Apple has confirmed that it’s switching Macs to its own silicon, transitioning away from Intel processors, and now we know when we’ll actually be able to buy a Mac running on Apple chips. Though the first hardware will be a custom version of the Mac mini, that will be focused on developers to begin getting them up to speed. The rest of us will need to wait – though not for long.
In fact, Apple says, it expects the first hardware to use its own silicon to be released by the end of the year. The company hasn’t said exactly what that will be, mind. Previous leaks have indicated that Apple will offer a lightweight 13.3-inch MacBook first, along with a new 24-inch iMac.
Even if that’s not what you’re in the market for, however, you shouldn’t have long to wait before your device of choice is ready with an Apple chipset inside. That’s because Apple expects the transition from Intel CPUs over to its own chip design to take two years. It’s a fast switchover, certainly, and one which couldn’t take place without a software ecosystem set up to power it.
macOS Big Sur, the company’s new OS, will be ready for Apple on Arm from day one. Indeed, Apple says that it has built all of its apps – including high-end software like Final Cut Pro – for its Arm chips, to maximize performance. The demos during the WWDC 2020 opening keynote were done on prototype hardware, using the same Apple A12Z Bionic as in the latest iPad Pro.

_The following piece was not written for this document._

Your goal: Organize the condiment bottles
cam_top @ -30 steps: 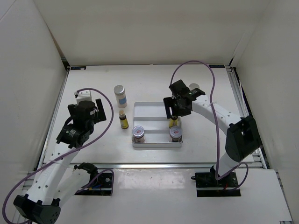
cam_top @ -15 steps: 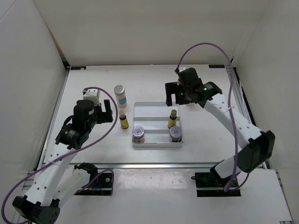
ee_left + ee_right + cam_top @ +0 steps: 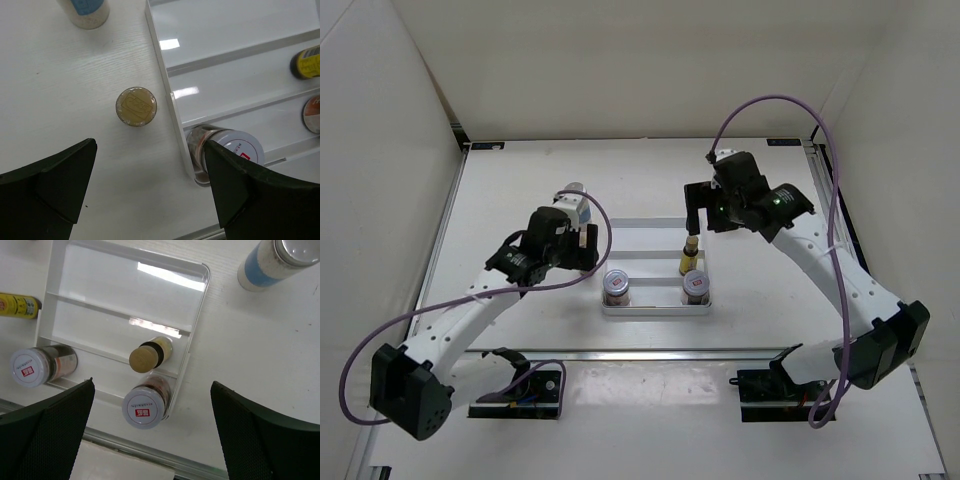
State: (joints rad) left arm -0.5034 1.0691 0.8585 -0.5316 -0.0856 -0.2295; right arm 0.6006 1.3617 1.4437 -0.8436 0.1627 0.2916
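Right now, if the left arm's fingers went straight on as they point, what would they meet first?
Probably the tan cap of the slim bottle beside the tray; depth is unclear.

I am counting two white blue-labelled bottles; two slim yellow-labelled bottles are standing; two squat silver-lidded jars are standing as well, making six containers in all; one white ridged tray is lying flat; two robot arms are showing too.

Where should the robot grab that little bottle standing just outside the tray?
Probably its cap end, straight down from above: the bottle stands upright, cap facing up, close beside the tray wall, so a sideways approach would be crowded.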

If you’ve got an Intel-based Mac, don’t worry. “Apple will continue to support and release new versions of macOS for Intel-based Macs for years to come,” the company confirmed today.
Indeed, there’ll be new hardware using Intel processors too, with Tim Cook promising new models for unveil in the coming months. Previous leaks had hinted that Apple might unveil a new iMac at WWDC 2020 during the keynote, though that failed to materialize. According to the rumors, that will borrow the Pro Display XDR’s aesthetic and include a wholesale switch to flash storage, among other changes.
For now, there are still plenty of questions to be answered. Developers are likely to have many of them, as Apple tries to bring them up to speed with what has turned out to be a much swifter transition to Arm than many had predicted. Earlier chatter had hinted that we’d need to wait until some point in 2021 to get the first Apple silicon macOS hardware, after all.